Aerobic capacity is a parameter that reflects the potential of the function of the cardiovascular and respiratory systems regarding muscular work without fatigue. This is conducted by means of a harmonic process that coordinates oxygen uptake, transport, and utilization at the cellular level for energy production through aerobic metabolism.^1,2

It has been considered a measurement and consequence of fitness to physical activity. In this sense, the health benefits of regular exercise are well-documented, it has been demonstrated that exercise significantly reduce the risk of chronic diseases, breast cancer, colon cancer, diabetes, ischemic heart disease, ischemic stroke events, hip fracture, osteoporosis and falls.^3-4 Nevertheless, it has been shown that, during the performance of physical activity in parallel with oxygen consumption, reactive species are generated, which on not being counteracted by antioxidative systems can generate oxidative stress (OxS) and chronic inflammation, processes capable of changing the redox equilibrium of the cell and exerting an impact on cellular physiology and signaling.^5-7

The chronic inflammatory process has been linked to the aerobic metabolism, given that the excess of reactive oxygen species (ROS) as well as the tissue damage generated stimulate the immune-response effector cells, with the consequent liberation of free radicals, whose signaling activates the transcription factors responsible for the liberation of the proinflammatory cytokines and adhesion molecules implicated in inflammatory-process chronification and acute response to stress.^8-10

Notwithstanding this, it has been proposed that when physical exercise is carried out in periodic and moderate fashion, the exposure of the body to thermal, hypoxic, metabolic, mechanic, and oxidative stress activates biochemical messengers and signaling pathways responsible for an adaptive response that can be explained by the hormesis concept which encompasses the notion that low levels of stress stimulate or upregulate existing cellular and molecular pathways that improve the capacity of cells and organisms to withstand greater stress.^11-14

However, still the relationship between aerobic capacity and OxS and inflammation markers is controversial, particularly in old age, because it has been demonstrated that aging per se increases OxS and generates an inherent inflammatory process termed “inflammaging,” in addition to experiencing a progressive diminution in aerobic capacity.^10,13,15-17

Our objective was to determine the relationship of aerobic capacity with oxidative stress and chronic inflammation biological markers in older Mexicans adults which has been scarcely studied.

Material and Methods

Design and Participants

With previous informed consent, we conducted a cross-sectional and exploratory study.
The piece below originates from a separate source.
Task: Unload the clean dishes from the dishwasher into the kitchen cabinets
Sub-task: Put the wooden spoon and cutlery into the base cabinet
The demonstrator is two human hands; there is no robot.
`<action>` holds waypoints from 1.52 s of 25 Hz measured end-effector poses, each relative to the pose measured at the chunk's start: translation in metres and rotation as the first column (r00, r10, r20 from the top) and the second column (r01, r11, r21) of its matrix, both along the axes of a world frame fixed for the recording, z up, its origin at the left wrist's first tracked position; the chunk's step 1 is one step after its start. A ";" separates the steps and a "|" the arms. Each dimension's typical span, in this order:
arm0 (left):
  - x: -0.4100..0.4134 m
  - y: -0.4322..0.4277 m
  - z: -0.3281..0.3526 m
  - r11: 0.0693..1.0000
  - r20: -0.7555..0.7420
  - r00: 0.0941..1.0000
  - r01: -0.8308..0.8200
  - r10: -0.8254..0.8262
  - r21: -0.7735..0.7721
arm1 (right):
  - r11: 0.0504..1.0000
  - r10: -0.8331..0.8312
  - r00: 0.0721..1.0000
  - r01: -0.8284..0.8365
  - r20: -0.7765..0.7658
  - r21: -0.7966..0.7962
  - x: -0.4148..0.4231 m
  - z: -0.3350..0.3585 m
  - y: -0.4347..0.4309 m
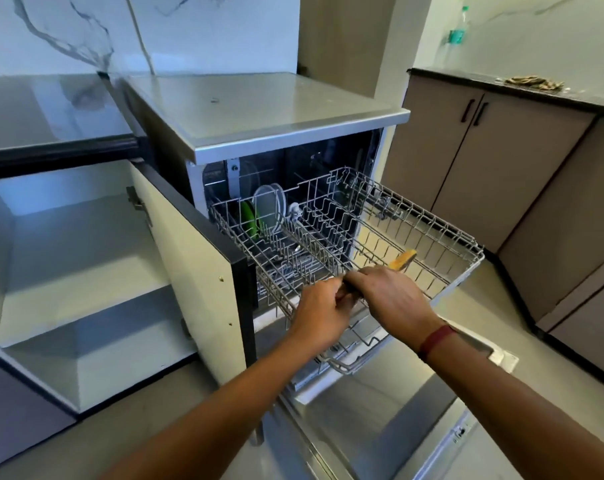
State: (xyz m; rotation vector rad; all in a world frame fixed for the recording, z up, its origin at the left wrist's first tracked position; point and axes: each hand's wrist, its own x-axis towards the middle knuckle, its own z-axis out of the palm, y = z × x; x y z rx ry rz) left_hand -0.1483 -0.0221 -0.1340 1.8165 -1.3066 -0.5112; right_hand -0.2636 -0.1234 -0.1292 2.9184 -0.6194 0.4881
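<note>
Marble-walled kitchen: over the pulled-out rack (439, 233), left hand (323, 308) and right hand (388, 296) both gripped a yellow-tipped utensil (402, 259), fingers curled.

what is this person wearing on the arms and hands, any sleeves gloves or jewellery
No sleeves or gloves show. The left hand and right hand are bare, as are both forearms. A dark red band circles the right wrist. No rings or watch can be seen.
</note>
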 end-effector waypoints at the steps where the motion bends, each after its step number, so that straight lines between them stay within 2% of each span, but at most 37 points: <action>1: 0.003 0.007 0.002 0.999 -0.025 1.000 0.002 -0.003 -0.053 | 0.999 -0.044 0.997 0.044 0.067 0.008 0.000 -0.003 0.009; 3: 0.007 0.021 0.004 0.991 -0.120 0.993 -0.004 -0.012 -0.137 | 0.983 -0.176 0.948 0.155 0.264 0.098 0.001 -0.009 0.026; 4: 0.009 0.028 0.004 0.986 -0.155 0.988 -0.009 -0.017 -0.166 | 0.957 -0.271 0.886 0.208 0.377 0.199 0.000 -0.012 0.035; 5: 0.009 0.035 0.004 0.982 -0.180 0.983 -0.014 -0.020 -0.188 | 0.908 -0.393 0.788 0.250 0.474 0.337 0.000 -0.014 0.045; 6: 0.007 0.043 0.006 0.977 -0.228 0.973 -0.017 -0.033 -0.214 | 0.820 -0.531 0.668 0.250 0.521 0.515 -0.001 -0.017 0.054; 7: 0.004 0.050 0.009 0.972 -0.306 0.951 -0.020 -0.054 -0.233 | 0.688 -0.661 0.542 0.162 0.519 0.707 -0.001 -0.020 0.062; 8: 0.001 0.057 0.014 0.970 -0.405 0.911 -0.021 -0.081 -0.243 | 0.521 -0.762 0.427 -0.045 0.488 0.852 -0.001 -0.020 0.069; 9: -0.002 0.063 0.016 0.969 -0.504 0.858 -0.030 -0.101 -0.245 | 0.343 -0.829 0.344 -0.310 0.441 0.887 0.000 -0.019 0.075; 10: -0.005 0.069 0.018 0.970 -0.595 0.795 -0.038 -0.117 -0.241 | 0.197 -0.868 0.299 -0.525 0.397 0.828 0.000 -0.018 0.082; 11: -0.007 0.075 0.019 0.971 -0.666 0.735 -0.048 -0.125 -0.234 | 0.115 -0.887 0.272 -0.651 0.372 0.750 0.001 -0.017 0.087; 12: -0.008 0.079 0.019 0.972 -0.717 0.685 -0.059 -0.125 -0.226 | 0.079 -0.895 0.255 -0.718 0.367 0.691 0.002 -0.015 0.092; 14: -0.010 0.088 0.017 0.975 -0.764 0.636 -0.078 -0.112 -0.208 | 0.079 -0.900 0.221 -0.767 0.377 0.637 0.008 -0.011 0.101; 16: -0.008 0.096 0.014 0.980 -0.758 0.647 -0.085 -0.084 -0.181 | 0.094 -0.896 0.214 -0.766 0.389 0.636 0.013 -0.007 0.108; 19: 0.000 0.109 0.005 0.988 -0.666 0.745 -0.075 -0.032 -0.132 | 0.136 -0.875 0.226 -0.733 0.427 0.666 0.013 0.000 0.119; 23: 0.006 0.125 0.009 0.992 -0.538 0.843 -0.048 -0.024 -0.120 | 0.225 -0.792 0.302 -0.663 0.530 0.714 0.012 0.017 0.138; 29: 0.012 0.153 0.055 0.945 -0.307 0.947 -0.015 -0.091 -0.327 | 0.304 -0.588 0.445 -0.652 0.675 0.695 0.031 0.056 0.174; 32: 0.019 0.168 0.066 0.921 -0.349 0.934 -0.065 -0.080 -0.384 | 0.317 -0.494 0.463 -0.692 0.736 0.648 0.048 0.072 0.187; 36: 0.039 0.188 0.067 0.883 -0.346 0.919 0.004 -0.188 -0.469 | 0.288 -0.421 0.491 -0.725 0.762 0.626 0.076 0.081 0.207; 38: 0.052 0.198 0.062 0.850 -0.388 0.906 -0.064 -0.171 -0.522 | 0.251 -0.389 0.528 -0.728 0.755 0.638 0.094 0.078 0.220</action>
Of the 52 persons ≥60 years who participated in the study, 30 (58%) were women and 22 (42%) were men; the mean age of participants was 66 ± 4 years, without chronic degenerative diseases or controlled diseases (with fasting glucose ≤160 mg/dL, blood pressure ≤ 160/100), without consumption of antioxidant supplements and/or anti-inflammatory in the last 6 months. The research protocol for this study was approved by the Ethics Committee of the Universidad Nacional Autónoma de México (UNAM) Zaragoza Campus.

Dietary Intake

All the subjects had a caloric intake between 3000 and 3500 kcal per day measured by 24-hour dietary total recall; nutrient intake (macronutrient and micronutrient) was analyzed using Food Processor® Nutrition Analysis Software. No subject took antioxidant supplements (vitamins or minerals) for at least 6 months prior to initiation of or during the study.

Blood Sampling and Biochemical Analysis

Blood samples were collected after an 8-hour fasting period by venopucture and placed in vacutainer/siliconized test tubes containing a separating gel and no additives. Heparin was used as anticoagulant agent. The following serum quantifications were performed: glucose, urea, creatinine, uric acid, albumin, cholesterol, triglycerides, and high-density lipoprotein cholesterol.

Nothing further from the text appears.